To see what is going on, the article's example starts with
sysuse lifeexp, clear
egen upq = pctile(lexp), by(region) p(75)
egen loq = pctile(lexp), by(region) p(25)
gen iqr = upq - loq
and that holds good. Then we have the problem lines:
egen upper = max(min(lexp, upq + 1.5 * iqr)), by(region)
egen lower = min(max(lexp, loq - 1.5 * iqr)), by(region)
More careful code might start with Sheena's own code, or alternatively by
egen upper2 = max(lexp / (lexp < upq + 1.5 * iqr)), by(region)
egen lower2 = min(lexp / (lexp > loq - 1.5 * iqr)), by(region)
That division / may look odd if you have not seen it before. But it is
very like the sort of conditional statement often seen
max(argument | condition)
min(argument | condition)
the connection being given in this way. Divide an argument by a
logical expression that evaluates to 1 or 0. The argument is unchanged
on division by 1 but evaluates as missing on division by 0. In any
context where Stata ignores missings, that is what is wanted.
Furthermore: this code avoids the problem Sheena encountered, that
using -if- leaves missings whenever the -if- condition is not
The "divide by zero" trick appears not to be widely known. There is
some publicity within
SJ-11-2 dm0055 . . . . . . . . . . . . . . Speaking Stata: Compared with ...
. . . . . . . . . . . . . . . . . . . . . . . . . . . . . . N. J. Cox
Q2/11 SJ 11(2):305--314 (no commands)
reviews techniques for relating values to values in other
Back to the box plots: Now see what the difference is in our example:
. tabdisp region, c(upper upper2 lower lower2)
Region | upper upper2 lower lower2
Eur & C.Asia | 79 79 65 65
N.A. | 79 79 58.5 64
S.A. | 75 75 63 67
The results can be the same, but need not be!

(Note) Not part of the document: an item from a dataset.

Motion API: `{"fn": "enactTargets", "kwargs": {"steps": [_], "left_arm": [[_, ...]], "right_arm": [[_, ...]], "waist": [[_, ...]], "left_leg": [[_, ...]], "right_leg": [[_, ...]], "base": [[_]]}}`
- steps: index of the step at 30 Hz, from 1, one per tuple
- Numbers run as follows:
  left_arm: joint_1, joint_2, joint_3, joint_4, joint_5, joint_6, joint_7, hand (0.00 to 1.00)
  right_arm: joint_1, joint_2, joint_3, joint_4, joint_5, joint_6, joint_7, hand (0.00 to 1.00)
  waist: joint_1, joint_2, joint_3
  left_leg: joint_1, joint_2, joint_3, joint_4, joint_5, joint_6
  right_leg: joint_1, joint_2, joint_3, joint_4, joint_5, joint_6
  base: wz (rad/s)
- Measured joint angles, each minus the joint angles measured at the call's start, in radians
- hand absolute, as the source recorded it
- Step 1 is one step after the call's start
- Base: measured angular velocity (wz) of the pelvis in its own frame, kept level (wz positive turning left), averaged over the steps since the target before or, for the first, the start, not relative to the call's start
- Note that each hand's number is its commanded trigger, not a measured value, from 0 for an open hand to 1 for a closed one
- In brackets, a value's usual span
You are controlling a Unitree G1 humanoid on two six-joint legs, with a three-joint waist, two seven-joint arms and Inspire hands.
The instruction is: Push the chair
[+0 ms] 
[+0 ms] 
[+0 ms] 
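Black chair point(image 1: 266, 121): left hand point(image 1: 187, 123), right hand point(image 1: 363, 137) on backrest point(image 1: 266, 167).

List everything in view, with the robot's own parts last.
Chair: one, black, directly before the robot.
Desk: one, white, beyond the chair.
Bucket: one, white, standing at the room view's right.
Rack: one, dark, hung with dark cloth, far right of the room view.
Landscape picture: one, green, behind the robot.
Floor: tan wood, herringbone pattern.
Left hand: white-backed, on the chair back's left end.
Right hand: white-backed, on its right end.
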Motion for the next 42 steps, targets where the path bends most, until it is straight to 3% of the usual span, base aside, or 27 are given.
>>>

Checking Stata's own box plot
. graph box lexp , over(region) yli(75 79 64 65 67)
shows consistency with the revised rule.
Ironically, or otherwise, the same mistake appeared in -stripplot-
(SSC) before it was corrected.
The hubris here (all mine) was being too clever by half, i.e.
combining a Stata function call with an -egen- function call in one
line and not checking hard enough that the logic was sound in all
I'll publish a correction in a future issue of the Stata Journal.
The code in -stripplot- (SSC) remains a valid alternative. With a bit
of work, you can get data display PLUS boxes PLUS means out of
-stripplot-, although whether the result is a mess is part judgement,
part a question about your data.
On Wed, Mar 20, 2013 at 11:40 PM, Sheena Sullivan <firstname.lastname@example.org> wrote:
> I am creating boxplots using -twoway- rather than -graph boxplot- because I
> want to display the mean values and it was suggested in a previous Statalist
> post to follow the (great) guidance provided in N.J. Cox "Speaking Stata:
> Creating and varying box plots." SJ 9(3):478-496.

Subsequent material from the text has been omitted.